Our next guest blogger, Ken Hillman, has become a dear friend. He had a student in our religious school. He now teaches in that very religious school, serves on the education committee, the prayerbook subcommittee and chairs our tikkun olam committee. He and I often spend Sunday mornings on our way to the synagogue, debating the issues of the day—global, national or very local. Recently he attended a KickStart training session where he had the opportunity to study with master liturgist and poet Alden Solovny. What Ken’s poem is really talking about is finding joy in belonging, in having friends:
I’m in.
I am here and I am in.
This was just not some arbitrary accident of birth nor rationalizing my sense of worth
Nor a flimsy tentative act of faith shaken by scientific evidence of the age of the earth.

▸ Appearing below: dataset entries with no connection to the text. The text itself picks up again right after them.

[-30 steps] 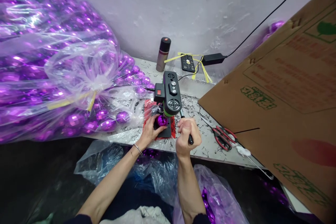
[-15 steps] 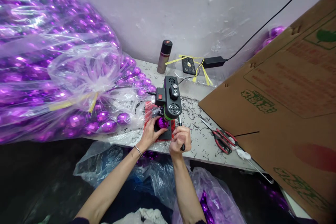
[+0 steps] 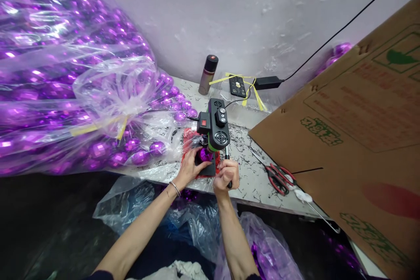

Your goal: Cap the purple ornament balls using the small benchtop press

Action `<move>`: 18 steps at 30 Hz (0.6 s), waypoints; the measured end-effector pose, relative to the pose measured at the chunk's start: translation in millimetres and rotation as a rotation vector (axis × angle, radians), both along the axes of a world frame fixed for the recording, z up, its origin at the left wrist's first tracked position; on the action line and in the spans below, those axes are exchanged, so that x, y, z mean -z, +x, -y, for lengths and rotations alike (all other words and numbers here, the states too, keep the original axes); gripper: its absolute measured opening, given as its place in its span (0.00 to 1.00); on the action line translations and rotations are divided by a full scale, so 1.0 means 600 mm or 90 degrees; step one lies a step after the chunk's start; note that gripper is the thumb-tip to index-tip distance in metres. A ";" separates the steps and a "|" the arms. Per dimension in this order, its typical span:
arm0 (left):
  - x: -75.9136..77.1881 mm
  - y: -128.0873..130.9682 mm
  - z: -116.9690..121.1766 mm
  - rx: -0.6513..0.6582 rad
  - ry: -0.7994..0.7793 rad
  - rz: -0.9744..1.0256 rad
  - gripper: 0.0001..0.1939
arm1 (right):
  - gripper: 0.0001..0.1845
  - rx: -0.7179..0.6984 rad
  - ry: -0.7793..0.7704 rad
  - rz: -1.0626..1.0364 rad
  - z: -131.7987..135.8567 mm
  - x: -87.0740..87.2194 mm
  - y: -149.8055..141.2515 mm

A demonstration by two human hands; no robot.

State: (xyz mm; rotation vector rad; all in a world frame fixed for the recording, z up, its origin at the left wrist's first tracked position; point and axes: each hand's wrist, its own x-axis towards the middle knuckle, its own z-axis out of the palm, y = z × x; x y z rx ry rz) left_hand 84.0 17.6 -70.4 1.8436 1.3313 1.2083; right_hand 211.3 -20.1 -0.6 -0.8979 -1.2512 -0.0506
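"Two bulky things flank the work: what's the bigger?"

"The clear plastic bag of purple faceted balls (image 3: 33, 74), at the left. Its gathered neck presumably stops the balls spilling. Opposite leans a brown printed cardboard box (image 3: 344, 162)."

"And between them?"

"A pale table (image 3: 252, 186), strewn with dark clippings. On it stands a black upright machine with a green band (image 3: 218, 118), near the front edge, I'd say so both arms can reach it."

"How are the hands?"

"Left hand (image 3: 189, 168): fingers curved narrowly round a ball, likely to steady it. Right hand (image 3: 226, 175): fingers closed in a fist on the black-gripped metal lever (image 3: 226, 152), which probably gives a firm pull."

"Anything smaller?"

"A dark-capped cylindrical bottle (image 3: 208, 78) stands behind, out of the arms' way. Red-and-black-handled scissors (image 3: 271, 169) lie to the right, within reach. Smallest is the shiny purple ball (image 3: 205, 154) itself, beneath the machine's front end; its underside contact is hidden."
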 end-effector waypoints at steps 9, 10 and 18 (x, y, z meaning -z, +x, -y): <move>0.005 0.006 -0.005 -0.009 0.002 0.014 0.30 | 0.24 -0.026 -0.015 -0.026 0.000 0.016 0.000; 0.004 0.007 -0.006 -0.011 0.003 0.011 0.30 | 0.24 -0.022 -0.018 -0.019 0.000 0.015 -0.001; -0.008 -0.007 0.014 0.044 0.027 -0.006 0.29 | 0.25 -0.003 -0.134 -0.129 0.006 -0.106 -0.008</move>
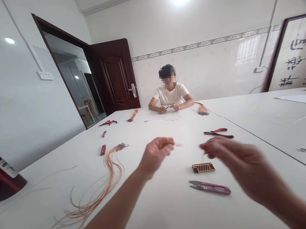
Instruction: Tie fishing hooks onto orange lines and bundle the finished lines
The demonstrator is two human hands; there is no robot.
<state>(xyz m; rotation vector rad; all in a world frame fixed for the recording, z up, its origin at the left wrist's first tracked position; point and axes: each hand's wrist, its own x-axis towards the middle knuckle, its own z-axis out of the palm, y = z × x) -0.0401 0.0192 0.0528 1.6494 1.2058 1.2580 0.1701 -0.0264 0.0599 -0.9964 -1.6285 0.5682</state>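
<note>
Both hands are hanging over the tabletop (170, 214), well in from its far edge, with a gap between them. The left hand (158, 152) is looking narrow, like a pinch, but I cannot tell if the tips are meeting or holding a thin string. The right hand (237, 161) is bending its fingers in too. It is blurry, so I cannot tell what, if anything, it is pinching.

A bunch of strings (110, 162) is lying toward the tabletop's left edge, with its hooks (121, 146) pointing to the far edge. A red lighter (103, 150) is lying just beside it. A small red mark (179, 145) is showing between the hands.

On the right hand's side, the pliers (218, 133) are lying nearest the far edge, then a gold box (207, 167), then the snips (213, 188). A person (171, 95) is sitting at the far edge.

The hands seem to be doing a small finger job, maybe with string. The next move seems to be calling for steady hands and a light pinch.
</note>
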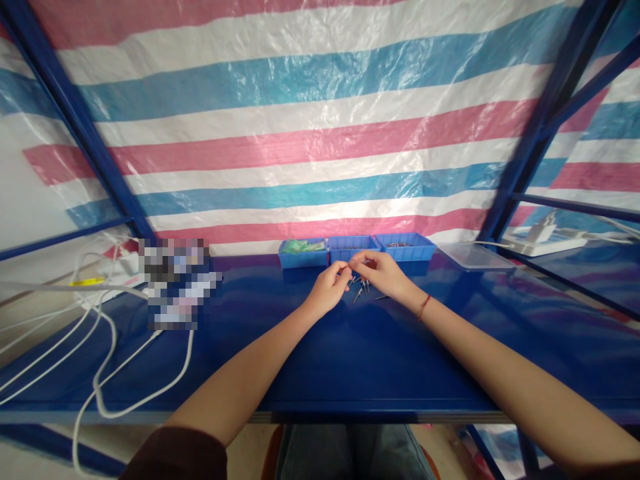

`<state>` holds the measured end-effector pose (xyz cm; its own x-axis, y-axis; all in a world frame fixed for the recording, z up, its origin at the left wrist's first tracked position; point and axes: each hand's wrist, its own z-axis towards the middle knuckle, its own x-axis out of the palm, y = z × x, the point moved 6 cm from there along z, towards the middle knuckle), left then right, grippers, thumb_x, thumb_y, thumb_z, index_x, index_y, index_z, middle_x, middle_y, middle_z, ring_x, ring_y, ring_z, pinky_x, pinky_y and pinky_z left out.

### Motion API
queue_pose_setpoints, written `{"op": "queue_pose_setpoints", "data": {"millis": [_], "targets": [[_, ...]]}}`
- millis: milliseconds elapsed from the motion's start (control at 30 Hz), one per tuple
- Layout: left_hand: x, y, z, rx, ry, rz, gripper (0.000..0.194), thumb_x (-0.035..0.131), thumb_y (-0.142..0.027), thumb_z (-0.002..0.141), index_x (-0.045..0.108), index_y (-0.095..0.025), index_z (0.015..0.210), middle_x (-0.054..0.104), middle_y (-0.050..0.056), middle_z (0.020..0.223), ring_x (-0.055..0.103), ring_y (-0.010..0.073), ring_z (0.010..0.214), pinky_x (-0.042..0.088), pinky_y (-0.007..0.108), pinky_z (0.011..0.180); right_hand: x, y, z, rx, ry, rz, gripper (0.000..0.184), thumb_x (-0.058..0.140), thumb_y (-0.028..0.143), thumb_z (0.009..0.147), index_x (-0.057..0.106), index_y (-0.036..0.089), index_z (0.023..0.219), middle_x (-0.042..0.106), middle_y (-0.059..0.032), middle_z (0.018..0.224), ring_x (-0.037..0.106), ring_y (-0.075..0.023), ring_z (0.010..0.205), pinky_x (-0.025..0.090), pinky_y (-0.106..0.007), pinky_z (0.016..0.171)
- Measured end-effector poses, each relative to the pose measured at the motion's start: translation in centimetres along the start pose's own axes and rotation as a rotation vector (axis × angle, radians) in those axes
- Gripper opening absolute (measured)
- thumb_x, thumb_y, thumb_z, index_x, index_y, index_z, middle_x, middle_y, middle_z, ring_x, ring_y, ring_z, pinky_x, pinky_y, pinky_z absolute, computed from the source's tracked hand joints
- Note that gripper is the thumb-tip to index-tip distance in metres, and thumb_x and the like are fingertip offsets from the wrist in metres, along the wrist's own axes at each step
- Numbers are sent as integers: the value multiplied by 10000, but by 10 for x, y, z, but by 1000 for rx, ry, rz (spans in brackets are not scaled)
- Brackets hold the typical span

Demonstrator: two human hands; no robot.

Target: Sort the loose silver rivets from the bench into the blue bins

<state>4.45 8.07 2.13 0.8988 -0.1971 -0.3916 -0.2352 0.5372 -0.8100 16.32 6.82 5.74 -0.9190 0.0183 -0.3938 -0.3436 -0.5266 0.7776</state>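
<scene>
My left hand and my right hand meet fingertip to fingertip above the blue table, just in front of the blue bins. Both hands are closed in a pinch. Whatever lies between the fingertips is too small to make out. Under and beside the right hand lies a loose pile of small metal pins, which look like rivets or screws. One single pin rests a little to the right of the pile.
Three blue bins stand along the back: one with green packets, a middle bin, and a right bin with metal pieces. A clear plastic lid lies right of them. White cables loop across the left side.
</scene>
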Motion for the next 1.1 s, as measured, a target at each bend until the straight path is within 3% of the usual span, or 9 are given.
{"op": "queue_pose_setpoints", "data": {"millis": [333, 600, 933, 1100], "targets": [[0, 4, 1, -9, -18, -24, 241, 459, -390, 862, 539, -185, 958, 625, 15, 859, 587, 82, 594, 447, 199, 557, -3, 9, -2, -91, -36, -120, 191, 539, 327, 759, 624, 157, 753, 646, -45, 745, 553, -141, 647, 435, -267, 603], [-8, -2, 0, -7, -123, 13, 155, 500, -311, 840, 545, -180, 909, 617, 19, 921, 591, 67, 580, 441, 194, 562, -6, 6, -1, -86, -24, -179, 170, 534, 298, 751, 624, 154, 750, 643, -41, 742, 555, -136, 646, 431, -255, 589], [-11, -2, 0, -10, -150, 63, 167, 522, -327, 828, 561, -173, 879, 617, 4, 801, 599, 92, 601, 447, 205, 580, -8, -6, 0, -96, 75, -248, 210, 533, 315, 770, 683, 171, 792, 680, -48, 801, 588, -154, 692, 442, -277, 627], [-8, -2, -1, 21, -109, 155, 236, 483, -371, 848, 542, -179, 971, 633, 24, 879, 596, 112, 681, 471, 245, 669, 0, -26, 1, 14, 224, -116, 291, 503, 396, 787, 664, 153, 792, 625, -16, 690, 534, -104, 562, 428, -243, 546]]}}
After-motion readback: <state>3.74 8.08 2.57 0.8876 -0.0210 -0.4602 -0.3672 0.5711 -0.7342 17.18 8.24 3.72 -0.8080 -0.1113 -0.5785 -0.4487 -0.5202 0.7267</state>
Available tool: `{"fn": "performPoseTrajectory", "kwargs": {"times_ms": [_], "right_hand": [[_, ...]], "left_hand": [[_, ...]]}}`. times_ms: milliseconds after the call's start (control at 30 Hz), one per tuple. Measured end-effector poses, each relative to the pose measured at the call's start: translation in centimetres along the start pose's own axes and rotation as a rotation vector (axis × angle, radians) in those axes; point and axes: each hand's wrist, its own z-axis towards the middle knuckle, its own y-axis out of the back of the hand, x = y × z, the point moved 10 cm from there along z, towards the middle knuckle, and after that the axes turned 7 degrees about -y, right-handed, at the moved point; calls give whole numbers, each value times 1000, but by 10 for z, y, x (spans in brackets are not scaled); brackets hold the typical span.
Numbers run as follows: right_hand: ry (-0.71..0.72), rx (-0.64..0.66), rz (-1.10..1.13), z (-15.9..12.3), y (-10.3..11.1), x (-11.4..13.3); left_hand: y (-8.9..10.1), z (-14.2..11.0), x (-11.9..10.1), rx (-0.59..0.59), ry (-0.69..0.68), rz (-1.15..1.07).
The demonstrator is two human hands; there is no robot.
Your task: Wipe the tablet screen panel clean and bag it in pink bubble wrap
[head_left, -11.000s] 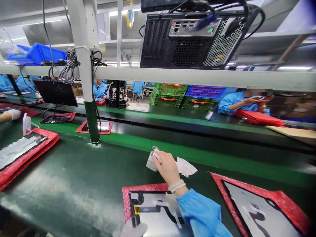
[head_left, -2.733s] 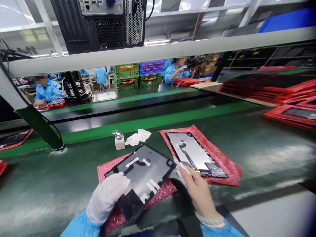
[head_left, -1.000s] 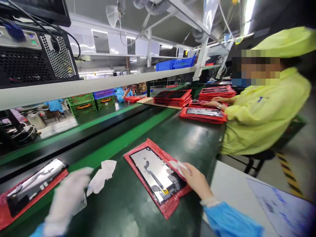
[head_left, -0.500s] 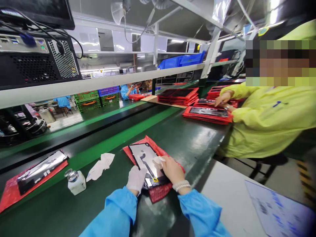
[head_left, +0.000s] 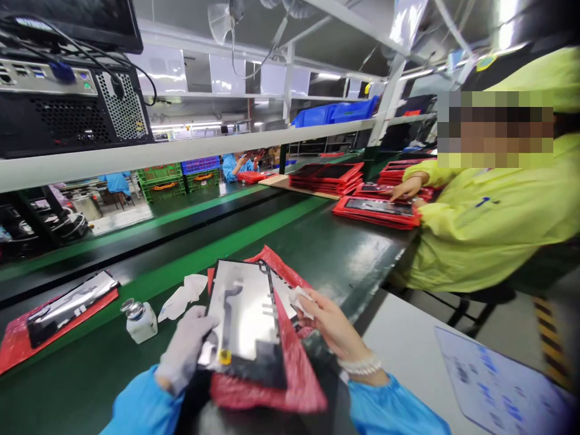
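Both hands raised: left hand (head_left: 185, 347) grip lifts panel (head_left: 244, 314); right hand (head_left: 333, 323) pinches wipe (head_left: 299, 300).

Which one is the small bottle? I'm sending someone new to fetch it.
On the green belt, look left of the panel held up in the gloved left hand. The bottle stands upright beside a crumpled white wipe: squat and white with a shiny metal cap, unlike the flat red-bagged panels around it.
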Motion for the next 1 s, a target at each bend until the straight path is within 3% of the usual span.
{"fn": "performPoseTrajectory", "kwargs": {"times_ms": [100,167,300,367,433,500,600,667,733,867,1000], "right_hand": [[-30,95,120,-28,-31,-6],[-47,153,85,-41,-65,-13],[-47,385,-31,-63,-167,-28],[9,477,-115,-73,-211,-35],[81,498,-211,-77,-239,-43],[131,467,-292,-76,-249,-53],[152,409,-384,-72,-247,-66],[160,399,-419,-71,-245,-70],[162,400,-432,-71,-244,-72],[147,405,-413,-68,-242,-74],[120,422,-366,-66,-237,-70]], "left_hand": [[69,-49,33,13,54,76],[102,-75,53,38,123,211],[147,-109,77,12,202,338],[167,-129,81,-103,215,379],[181,-159,87,-234,255,396],[178,-193,102,-285,348,354],[146,-232,133,-255,481,13],[128,-242,146,-258,494,-266],[125,-243,154,-280,506,-385],[140,-229,151,-294,534,-274],[159,-219,115,-411,436,-11]]}}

Taking action for a friend who wants me to transcribe the reasons why even though I know not what tribe…
I’m in.
I’m in
the stories I’m in the book
Im in the history
I’m in my goodly tents
Chosen and blessed
And blessed and Cursed
I’m lost but I know where I am
I’m here.
I’m here.
I’m here and it’s quiet
The outside quiet broken up by the staccato sounds of life and ritual, The musical cacaphony quietly blanketing The insanely loud sound of nothingness… it is the quiet of the nothingness that I fear. Yea though I walk through the valley of the shadow nothingness I will fear no nothingness… but I search for somethingness something something I cannot concentrate/it’s just too quiet in here
It’s quiet
It’s quiet and I am afraid.
I am afraid that my nothingness speak up and expose me. I am afraid that might unmask show itself to be emptiness. I am afraid of emptiness.
I am afraid
i am afraid but I am not alone
I open my eyes and I see it is always light.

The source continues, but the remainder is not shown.